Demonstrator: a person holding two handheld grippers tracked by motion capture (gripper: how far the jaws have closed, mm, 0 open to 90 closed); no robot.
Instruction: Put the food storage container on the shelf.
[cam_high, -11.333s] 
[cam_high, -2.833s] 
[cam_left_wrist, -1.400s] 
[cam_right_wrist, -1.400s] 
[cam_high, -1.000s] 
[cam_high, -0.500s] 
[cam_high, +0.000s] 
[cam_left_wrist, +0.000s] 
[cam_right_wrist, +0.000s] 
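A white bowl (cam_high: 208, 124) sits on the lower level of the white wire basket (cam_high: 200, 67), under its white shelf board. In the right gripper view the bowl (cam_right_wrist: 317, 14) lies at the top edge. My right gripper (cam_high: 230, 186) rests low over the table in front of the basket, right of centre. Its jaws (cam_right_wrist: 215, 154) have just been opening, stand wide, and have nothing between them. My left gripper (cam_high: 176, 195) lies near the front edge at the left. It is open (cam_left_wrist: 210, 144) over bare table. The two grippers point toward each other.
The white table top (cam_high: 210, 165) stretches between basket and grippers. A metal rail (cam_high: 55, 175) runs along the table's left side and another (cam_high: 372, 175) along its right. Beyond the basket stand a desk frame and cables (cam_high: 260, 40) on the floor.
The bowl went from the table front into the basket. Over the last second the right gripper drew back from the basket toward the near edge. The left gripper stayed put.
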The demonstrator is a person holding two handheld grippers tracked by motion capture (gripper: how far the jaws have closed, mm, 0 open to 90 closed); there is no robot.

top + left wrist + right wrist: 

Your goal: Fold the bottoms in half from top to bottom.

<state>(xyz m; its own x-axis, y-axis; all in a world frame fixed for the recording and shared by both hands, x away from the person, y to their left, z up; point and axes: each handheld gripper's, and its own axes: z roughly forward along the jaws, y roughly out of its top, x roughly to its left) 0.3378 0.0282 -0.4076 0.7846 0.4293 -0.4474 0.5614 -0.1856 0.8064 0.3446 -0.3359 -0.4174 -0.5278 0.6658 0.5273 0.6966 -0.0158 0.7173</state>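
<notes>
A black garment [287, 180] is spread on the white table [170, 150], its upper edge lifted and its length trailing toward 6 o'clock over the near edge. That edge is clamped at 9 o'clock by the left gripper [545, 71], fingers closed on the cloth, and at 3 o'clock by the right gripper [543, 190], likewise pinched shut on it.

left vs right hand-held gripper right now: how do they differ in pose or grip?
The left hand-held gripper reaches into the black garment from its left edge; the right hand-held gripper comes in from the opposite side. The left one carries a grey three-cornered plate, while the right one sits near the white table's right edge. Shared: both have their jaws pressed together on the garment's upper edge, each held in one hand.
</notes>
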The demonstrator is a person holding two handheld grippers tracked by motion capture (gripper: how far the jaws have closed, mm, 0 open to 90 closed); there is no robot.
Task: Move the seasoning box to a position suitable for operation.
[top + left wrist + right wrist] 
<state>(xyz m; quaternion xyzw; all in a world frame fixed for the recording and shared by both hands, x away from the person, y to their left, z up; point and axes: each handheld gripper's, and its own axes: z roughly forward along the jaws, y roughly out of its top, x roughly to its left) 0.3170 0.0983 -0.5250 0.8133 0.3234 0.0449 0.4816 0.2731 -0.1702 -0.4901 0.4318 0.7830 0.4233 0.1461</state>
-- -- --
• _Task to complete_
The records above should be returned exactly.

• _Written solution_
Demonstrator: a person holding two handheld grippers tracked by motion capture (gripper: how far the jaws have closed, mm, 0 open to 90 closed); no robot.
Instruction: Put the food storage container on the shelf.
[cam_high, -11.333s] 
[cam_high, -2.833s] 
[cam_left_wrist, -1.400s] 
[cam_right_wrist, -1.400s] 
[cam_high, -1.000s] 
[cam_high, -0.500s] 
[cam_high, +0.000s] 
[cam_left_wrist, +0.000s] 
[cam_right_wrist, +0.000s] 
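A white bowl (cam_high: 208, 124) sits on the lower level of the white wire basket (cam_high: 200, 67), under its white shelf board. In the right gripper view the bowl (cam_right_wrist: 317, 14) lies at the top edge. My right gripper (cam_high: 230, 186) rests low over the table in front of the basket, right of centre. Its jaws (cam_right_wrist: 215, 154) have just been opening, stand wide, and have nothing between them. My left gripper (cam_high: 176, 195) lies near the front edge at the left. It is open (cam_left_wrist: 210, 144) over bare table. The two grippers point toward each other.
The white table top (cam_high: 210, 165) stretches between basket and grippers. A metal rail (cam_high: 55, 175) runs along the table's left side and another (cam_high: 372, 175) along its right. Beyond the basket stand a desk frame and cables (cam_high: 260, 40) on the floor.
The bowl went from the table front into the basket. Over the last second the right gripper drew back from the basket toward the near edge. The left gripper stayed put.
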The demonstrator is a person holding two handheld grippers tracked by motion capture (gripper: how far the jaws have closed, mm, 0 open to 90 closed); there is no robot.

top + left wrist + right wrist: 

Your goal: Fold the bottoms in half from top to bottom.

<state>(xyz m; its own x-axis, y-axis; all in a world frame fixed for the recording and shared by both hands, x away from the person, y to their left, z up; point and axes: each handheld gripper's, and its own axes: z roughly forward along the jaws, y roughly out of its top, x roughly to its left) 0.3378 0.0282 -0.4076 0.7846 0.4293 -0.4474 0.5614 -0.1856 0.8064 0.3446 -0.3359 -0.4174 -0.5278 0.6658 0.5273 0.6966 -0.0158 0.7173</state>
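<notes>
A black garment [287, 180] is spread on the white table [170, 150], its upper edge lifted and its length trailing toward 6 o'clock over the near edge. That edge is clamped at 9 o'clock by the left gripper [545, 71], fingers closed on the cloth, and at 3 o'clock by the right gripper [543, 190], likewise pinched shut on it.

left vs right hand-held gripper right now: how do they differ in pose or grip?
The left hand-held gripper reaches into the black garment from its left edge; the right hand-held gripper comes in from the opposite side. The left one carries a grey three-cornered plate, while the right one sits near the white table's right edge. Shared: both have their jaws pressed together on the garment's upper edge, each held in one hand.
</notes>
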The demonstrator is a person holding two handheld grippers tracked by motion capture (gripper: how far the jaws have closed, mm, 0 open to 90 closed); there is no robot.
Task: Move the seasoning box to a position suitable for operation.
[top + left wrist + right wrist] 
<state>(xyz m; quaternion xyzw; all in a world frame fixed for the recording and shared by both hands, x away from the person, y to their left, z up; point and axes: each handheld gripper's, and its own axes: z roughly forward along the jaws, y roughly out of its top, x roughly to its left) 0.3170 0.0983 -0.5250 0.8133 0.3234 0.0449 0.4816 0.2731 -0.1702 -0.4901 0.4318 0.7830 0.4233 0.1461</state>

No additional output will be given.